Author, Dr Tony Phillips
The Science Directorate
Marshall Space Flight Center

Dear Dr Phillips,
The solution is now a simple one. The effect, of course, is quantum mechanical in origin and the explanation follows readily from the final theory (Synopsis).

What we see here is the macroscopic manifestation of the effect of the breathing atom.

Briefly, in this final perspective on the nature of things:

  1. Mass and energy are not only equivalent (e = mc^2) but also inseparably coupled as a singular entity; let us call it mass-energy.
  2. Our universe is a voidless continuum in mass-energy where classical matter is the condensed (sub-c) form of mass-energy and classical energy the evaporated (speed-c) form.
  3. The atom breathes (at a frequency that we now only recognize as its frequency of natural vibration); at steady state, it inhales a quantum of mass-energy and exhales an equal quantum; under acceleration, it exhales more than it inhales (which ultimately causes the acceleration), losing mass-energy content; under deceleration, the process reverses.
  4. Higher the medium temperature, higher is this rate of mass-energy, and thereby momentum (p = mc = e/c), transfer between atom and ambient.
  5. The higher rate of momentum transfer results in a higher speed for the atom.
  6. Higher the speed, lower is the mass-energy content of the atom (averaged over its breathing cycle).
  7. As a body of, say, solid matter cools, the (vibrational) speed of constituent atoms drops and net mass-energy (and momentum) is absorbed by the body.
  8. The net influx causes a net attraction (and adherence) of any material around.
  9. The effect would be relatively too feeble for detection in Earth’s gravitational field, but out in the Space Station now – it’s confirmation!

Here, the rosin droplet spontaneously feels a peak attraction toward the spot on the molten solder with the highest cooling rate, which is the point left exposed the longest to the ambient. Moving onto and covering the spot causes insulation of the spot and the highest cooling rate to move to a further point. However, after such a twirl of the rosin, the un-traversed transverse region becomes the most attractive for the same reason; and the rosin blob, naturally, changes course. The cycle repeats. Higher the temperature of the solder, higher is its frequency and cooling rate and faster the twirl of the rosin. (Book sections 7.10 Heat Transfer and 7.11 Latent Heat fully complement the background theory.)

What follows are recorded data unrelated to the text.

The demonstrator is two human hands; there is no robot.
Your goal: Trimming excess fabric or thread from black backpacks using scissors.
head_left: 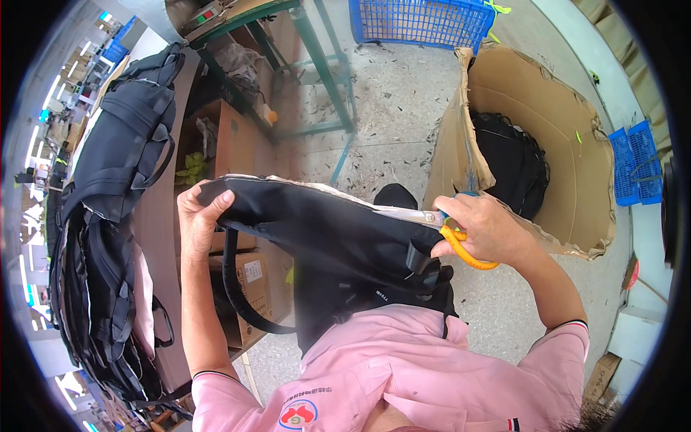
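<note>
Scissors (453,234) clenched in right hand (486,227) fingers; left hand (198,216) fingers grip black bag (324,230) edge.

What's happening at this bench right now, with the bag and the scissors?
A person in a pink shirt holds a black backpack up in front of them. The left hand grips its left end, while the right hand works orange-handled scissors along its upper edge. A stack of black backpacks lies on the table at left. A large cardboard box on the floor at right holds another black bag.
</note>
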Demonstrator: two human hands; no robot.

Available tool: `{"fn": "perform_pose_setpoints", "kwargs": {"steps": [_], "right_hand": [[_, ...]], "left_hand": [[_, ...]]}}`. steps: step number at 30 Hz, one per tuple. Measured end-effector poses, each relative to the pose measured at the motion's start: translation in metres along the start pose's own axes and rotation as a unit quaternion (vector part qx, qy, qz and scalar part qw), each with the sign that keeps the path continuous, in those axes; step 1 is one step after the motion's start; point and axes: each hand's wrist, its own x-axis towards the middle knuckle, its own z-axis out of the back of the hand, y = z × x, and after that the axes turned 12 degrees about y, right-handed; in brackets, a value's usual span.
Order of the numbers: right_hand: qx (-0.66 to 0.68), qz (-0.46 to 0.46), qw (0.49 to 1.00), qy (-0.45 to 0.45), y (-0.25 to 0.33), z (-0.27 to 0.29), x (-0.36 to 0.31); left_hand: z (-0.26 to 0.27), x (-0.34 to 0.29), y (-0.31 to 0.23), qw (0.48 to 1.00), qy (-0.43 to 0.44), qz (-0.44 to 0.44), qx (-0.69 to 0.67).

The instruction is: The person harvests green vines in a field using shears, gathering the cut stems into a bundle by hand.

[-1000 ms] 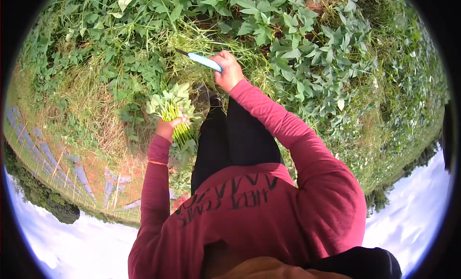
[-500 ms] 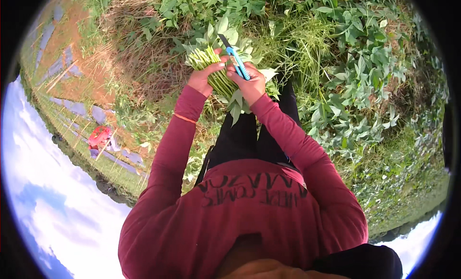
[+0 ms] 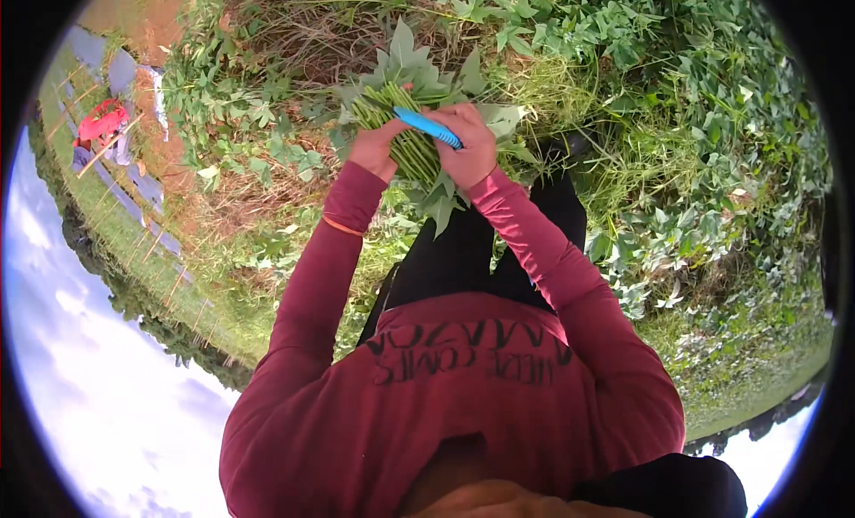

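A thick bundle of leafy green stems (image 3: 414, 153) is gripped in my left hand (image 3: 376, 150), with the thumb lying across it. The stems' light green ends fan out to the upper left, and broad leaves spread around the bundle. My right hand (image 3: 470, 144) is closed on a blue box cutter (image 3: 429, 128) with a ribbed grip. The cutter lies slanted over the stems, its front end close to my left thumb. I cannot make out its blade now. The right fingers are partly hidden behind the cutter and bundle.
Low leafy vines (image 3: 677, 144) cover the ground on the right, with dry brown stalks (image 3: 329, 37) ahead. At the far left, a person in a red top (image 3: 104, 120) bends near strips of grey sheeting (image 3: 122, 77) and thin poles.
The box cutter has tilted flatter toward my left thumb, and its dark blade no longer shows. My view of the ground has shifted. The bundle stays in my left hand.
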Motion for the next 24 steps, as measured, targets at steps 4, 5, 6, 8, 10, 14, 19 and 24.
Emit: {"fn": "perform_pose_setpoints", "kwargs": {"steps": [4,5,6,8,10,14,19,24], "right_hand": [[-0.023,-0.006,0.999,0.037,0.006,-0.036,0.008],[-0.017,0.001,0.998,0.056,0.008,-0.043,0.011],[-0.009,0.007,0.997,0.075,0.009,-0.049,0.014],[0.051,0.002,0.985,0.163,0.009,-0.056,0.030],[0.048,0.031,0.989,0.134,0.005,-0.063,0.062],[-0.255,0.198,0.946,0.039,0.005,-0.074,0.194],[-0.431,0.075,0.874,0.209,-0.052,-0.123,0.249],[-0.272,0.074,0.918,0.280,-0.016,-0.114,0.079]], "left_hand": [[0.026,-0.012,-0.008,0.999,0.017,-0.042,-0.030],[0.037,-0.016,-0.012,0.998,0.021,-0.048,-0.017],[0.048,-0.021,-0.015,0.998,0.023,-0.055,-0.004],[0.068,-0.033,-0.028,0.995,0.000,-0.073,0.064],[0.084,-0.051,-0.040,0.987,-0.014,-0.051,0.149],[0.101,-0.079,-0.027,0.947,0.065,0.113,0.294],[0.115,-0.058,0.043,0.938,0.178,0.197,0.224],[0.166,-0.020,0.023,0.976,-0.080,0.195,-0.060]]}}
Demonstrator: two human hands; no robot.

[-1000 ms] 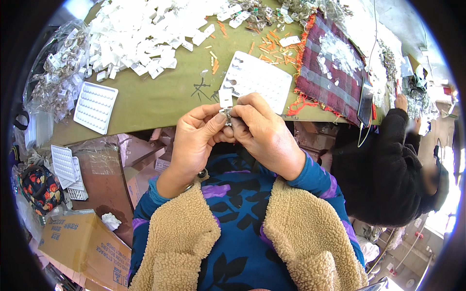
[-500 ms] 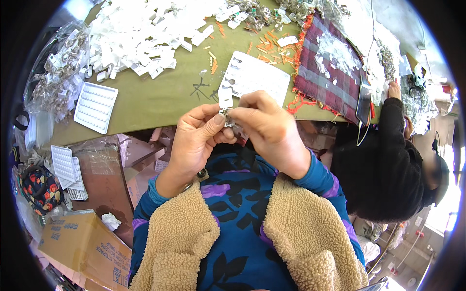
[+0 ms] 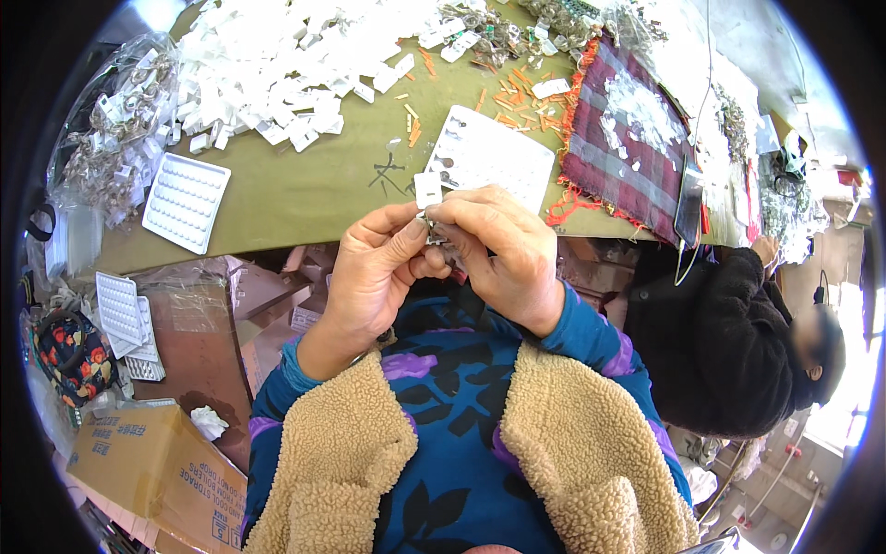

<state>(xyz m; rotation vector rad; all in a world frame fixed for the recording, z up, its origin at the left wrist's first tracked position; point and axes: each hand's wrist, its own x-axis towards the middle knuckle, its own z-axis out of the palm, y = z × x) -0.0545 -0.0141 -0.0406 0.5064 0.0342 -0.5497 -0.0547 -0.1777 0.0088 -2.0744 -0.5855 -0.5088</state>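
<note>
Over the near table edge, my left hand (image 3: 369,268) and my right hand (image 3: 509,258) meet with their fingers pinched. A small white tag (image 3: 428,189) with a dark slot stands up from between the fingertips. Below it, a small shiny metallic piece (image 3: 432,231) shows in part; my fingers cover the rest. My left thumb and forefinger grip the tag at its lower edge. The thumb and forefinger of my right hand close on the metallic piece. Just beyond my hands lies a white tray (image 3: 503,157) with moulded hollows along its left side.
A heap of white tags (image 3: 268,74) covers the back left of the green table (image 3: 286,198). Orange strips (image 3: 517,97) lie scattered near a plaid cloth (image 3: 614,148). At left are a dimpled white tray (image 3: 186,203) and a cardboard box (image 3: 157,471). A co-worker (image 3: 720,342) sits at right.
My right hand has turned and come lower and closer to my left, its fingers now against the tag's base. The co-worker's arm at right has drawn back from the table.
</note>
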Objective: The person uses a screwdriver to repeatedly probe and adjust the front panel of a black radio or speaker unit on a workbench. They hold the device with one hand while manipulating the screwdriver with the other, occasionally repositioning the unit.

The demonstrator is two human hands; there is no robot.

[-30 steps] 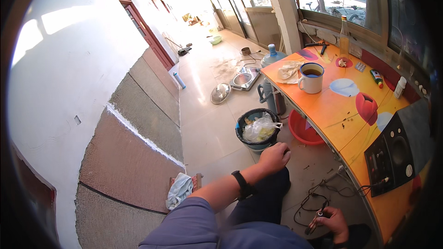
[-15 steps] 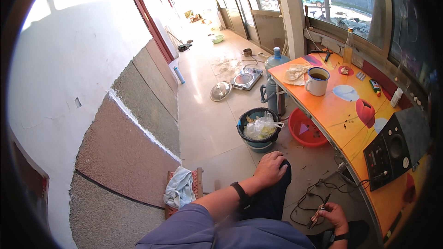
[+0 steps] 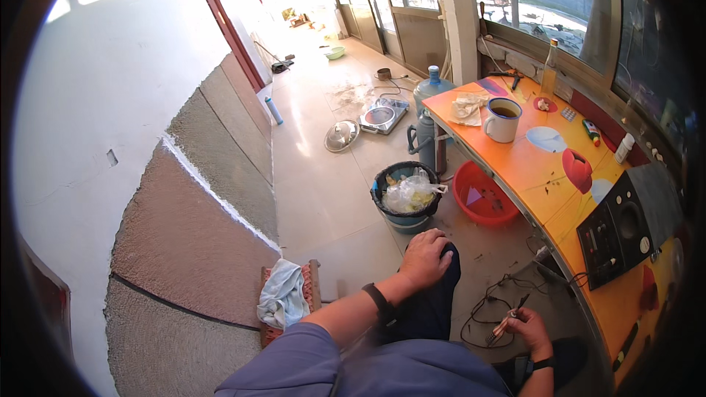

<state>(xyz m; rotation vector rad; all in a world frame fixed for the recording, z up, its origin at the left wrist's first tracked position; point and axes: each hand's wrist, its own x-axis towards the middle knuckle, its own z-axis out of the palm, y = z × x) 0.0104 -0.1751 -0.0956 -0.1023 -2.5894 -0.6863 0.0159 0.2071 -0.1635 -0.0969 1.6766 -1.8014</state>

A corollary is seen in your item of May 1, 2003. Squirted onto the hot soldering iron (and kept replenished), the blob of water keeps rolling around that part of the barrel where the cooling rate is highest. (True, the tip length will have an even higher temperature and cooling rate, but its surface is too small to accommodate enough liquid at any one time without it completely evaporating off. This fact is quite evident in the movie of the above solder experiment where the rosin vapor is seen to emanate mostly from a length of wire above the solder blob; which seeming bare length is in fact maintained by the peak evaporative action.) And the reason why “it looked like boiling water on Earth” is due to the simple fact that the attraction here mimics basic gravitational action (Synopsis section 4 Quantum Gravity).

It’ll be an honor to clarify anything further on the above explanation.
Do let us, your ardent readers, know your views as well as those of Dr Grugel and colleagues.